State how many lines in the entries below hold the string "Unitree", and give nothing besides that number.

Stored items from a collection
§

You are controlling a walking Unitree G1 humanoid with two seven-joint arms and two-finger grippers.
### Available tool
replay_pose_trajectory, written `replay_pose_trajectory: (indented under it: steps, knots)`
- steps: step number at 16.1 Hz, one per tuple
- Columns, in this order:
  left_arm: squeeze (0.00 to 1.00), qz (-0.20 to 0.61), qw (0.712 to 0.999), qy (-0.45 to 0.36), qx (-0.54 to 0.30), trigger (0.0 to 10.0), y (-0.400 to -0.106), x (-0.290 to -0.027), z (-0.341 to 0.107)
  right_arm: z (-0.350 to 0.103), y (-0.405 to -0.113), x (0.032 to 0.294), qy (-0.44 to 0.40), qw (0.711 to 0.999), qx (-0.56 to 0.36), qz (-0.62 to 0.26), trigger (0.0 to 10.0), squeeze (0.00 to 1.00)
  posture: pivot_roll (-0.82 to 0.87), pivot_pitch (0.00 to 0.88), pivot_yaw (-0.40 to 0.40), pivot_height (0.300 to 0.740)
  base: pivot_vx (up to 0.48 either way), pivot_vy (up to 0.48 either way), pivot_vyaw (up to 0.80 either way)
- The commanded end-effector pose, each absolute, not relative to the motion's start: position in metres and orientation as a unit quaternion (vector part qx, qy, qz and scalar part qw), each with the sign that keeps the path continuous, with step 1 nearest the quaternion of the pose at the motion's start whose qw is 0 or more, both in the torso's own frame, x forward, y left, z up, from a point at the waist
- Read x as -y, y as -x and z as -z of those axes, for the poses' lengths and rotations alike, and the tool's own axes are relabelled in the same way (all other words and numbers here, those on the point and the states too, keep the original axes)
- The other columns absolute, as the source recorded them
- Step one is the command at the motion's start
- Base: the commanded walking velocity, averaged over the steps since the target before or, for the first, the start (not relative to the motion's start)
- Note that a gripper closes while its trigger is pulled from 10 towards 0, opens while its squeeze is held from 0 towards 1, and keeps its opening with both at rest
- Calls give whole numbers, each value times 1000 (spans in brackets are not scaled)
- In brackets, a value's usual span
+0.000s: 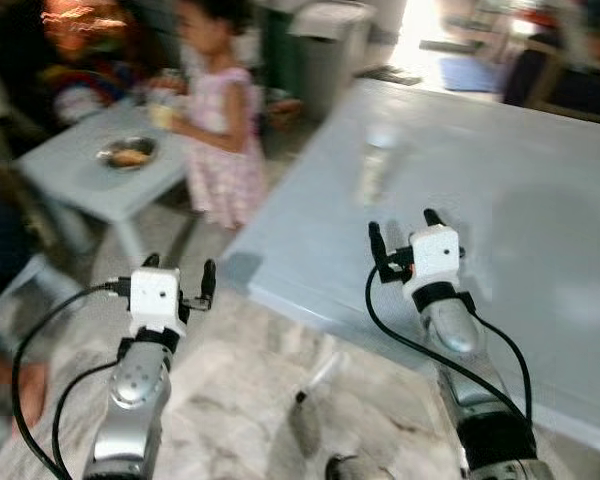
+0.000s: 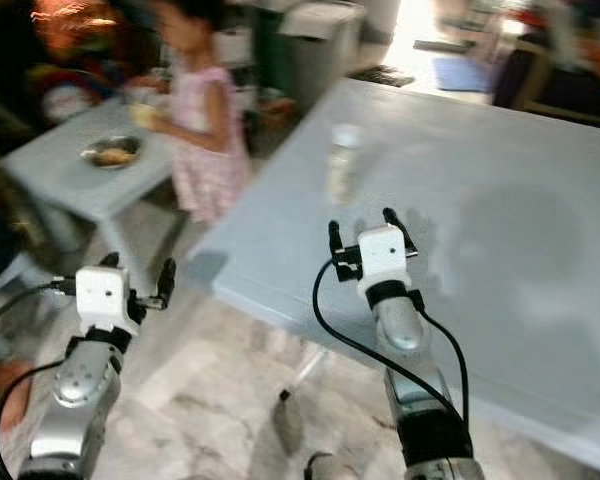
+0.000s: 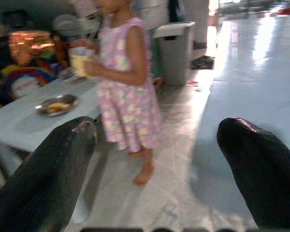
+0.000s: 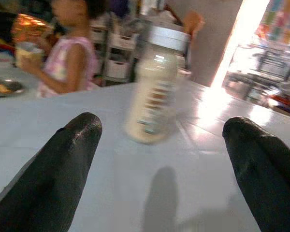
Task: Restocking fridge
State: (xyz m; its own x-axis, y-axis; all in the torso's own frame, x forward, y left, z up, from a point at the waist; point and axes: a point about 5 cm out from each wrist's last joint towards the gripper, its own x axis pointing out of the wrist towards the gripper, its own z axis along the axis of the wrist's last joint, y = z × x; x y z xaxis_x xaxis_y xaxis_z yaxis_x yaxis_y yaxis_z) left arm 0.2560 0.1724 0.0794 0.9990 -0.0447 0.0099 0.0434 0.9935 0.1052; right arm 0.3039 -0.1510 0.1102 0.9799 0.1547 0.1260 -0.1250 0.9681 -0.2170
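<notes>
Reaching right gripper [image 1: 405,228], fingers spread, toward blurry jar [image 4: 154,87].

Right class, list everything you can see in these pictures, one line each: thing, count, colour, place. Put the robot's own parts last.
Bottle: one, cream contents with a silvery cap, standing upright on the big table ahead of the right pincer.
Big table: one, pale grey-blue, in front of the robot to its right.
Small table: one, pale grey-blue, on the robot's left beyond the left arm.
Metal dish: one, silver with some food, on the small table.
Person: one, in a pink patterned dress, standing between the two tables and holding a pale cup.
Bin: one, grey, behind the person.
Left pincer: one, black fingers, open, over the floor.
Right pincer: one, black fingers, open, over the big table's near edge, pointing at the bottle.
</notes>
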Motion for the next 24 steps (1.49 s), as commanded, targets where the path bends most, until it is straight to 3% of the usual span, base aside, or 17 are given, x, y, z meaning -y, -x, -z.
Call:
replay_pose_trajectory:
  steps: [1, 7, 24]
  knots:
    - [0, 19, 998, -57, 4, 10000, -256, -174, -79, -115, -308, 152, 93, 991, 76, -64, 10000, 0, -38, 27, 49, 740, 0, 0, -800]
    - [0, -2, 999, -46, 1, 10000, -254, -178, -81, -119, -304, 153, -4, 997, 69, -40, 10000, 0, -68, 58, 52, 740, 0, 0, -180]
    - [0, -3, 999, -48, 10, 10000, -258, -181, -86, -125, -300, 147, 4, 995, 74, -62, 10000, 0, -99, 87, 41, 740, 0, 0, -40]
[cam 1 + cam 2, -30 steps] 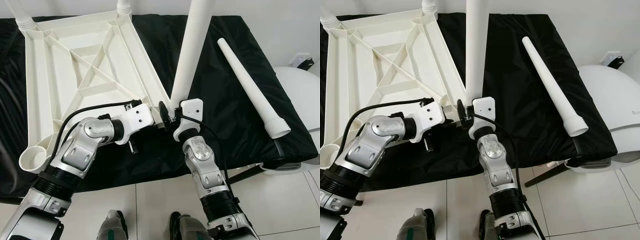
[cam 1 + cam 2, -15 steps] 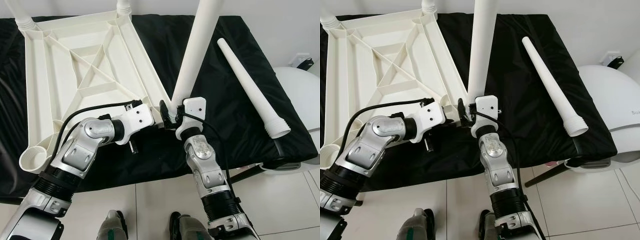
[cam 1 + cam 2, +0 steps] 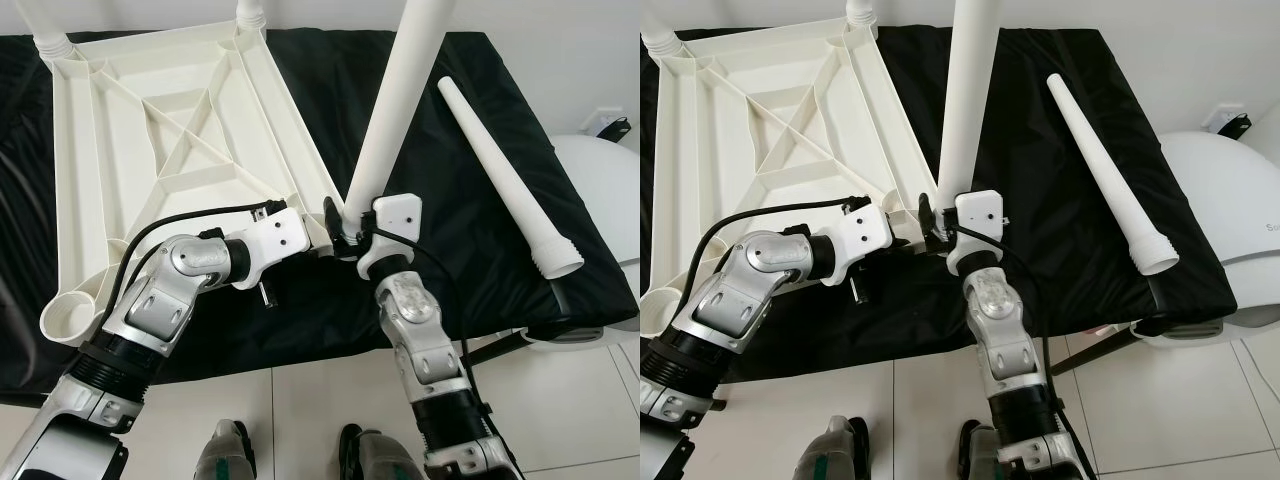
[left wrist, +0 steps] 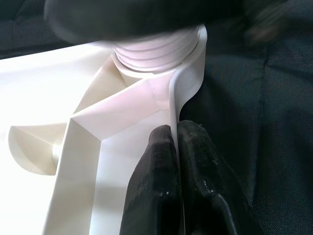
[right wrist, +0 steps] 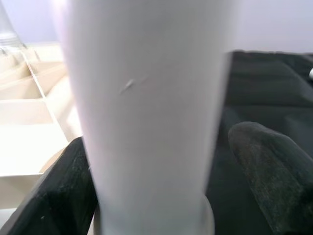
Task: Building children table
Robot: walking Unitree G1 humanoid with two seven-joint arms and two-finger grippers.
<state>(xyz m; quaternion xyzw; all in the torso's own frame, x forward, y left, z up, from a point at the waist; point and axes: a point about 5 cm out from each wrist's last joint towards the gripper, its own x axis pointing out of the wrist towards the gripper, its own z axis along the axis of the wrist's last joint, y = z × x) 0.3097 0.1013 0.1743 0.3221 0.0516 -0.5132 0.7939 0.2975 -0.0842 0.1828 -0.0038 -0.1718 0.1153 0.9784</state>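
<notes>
The upturned white plastic ribbed tabletop (image 3: pixel 160 150) lies on the black cloth (image 3: pixel 460 220). At its near right corner a long white tapered leg (image 3: pixel 395 95) stands tilted, threaded end at the socket. The right gripper (image 3: pixel 345 222) clasps that leg's base; the left gripper (image 4: pixel 176 147) pinches the tabletop's rim just beside it. A loose white tapered leg (image 3: pixel 505 180) lies well right of the tabletop.

You are looking at two silver arms with ribbed black collars near the elbows and white wrist housings; a black cable loops over the left arm (image 3: pixel 160 300), another runs down the right arm (image 3: pixel 425 345). Each gripper has matte black fingers (image 4: pixel 161 186).
</notes>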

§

RESPONSE TO THIS TASK:
2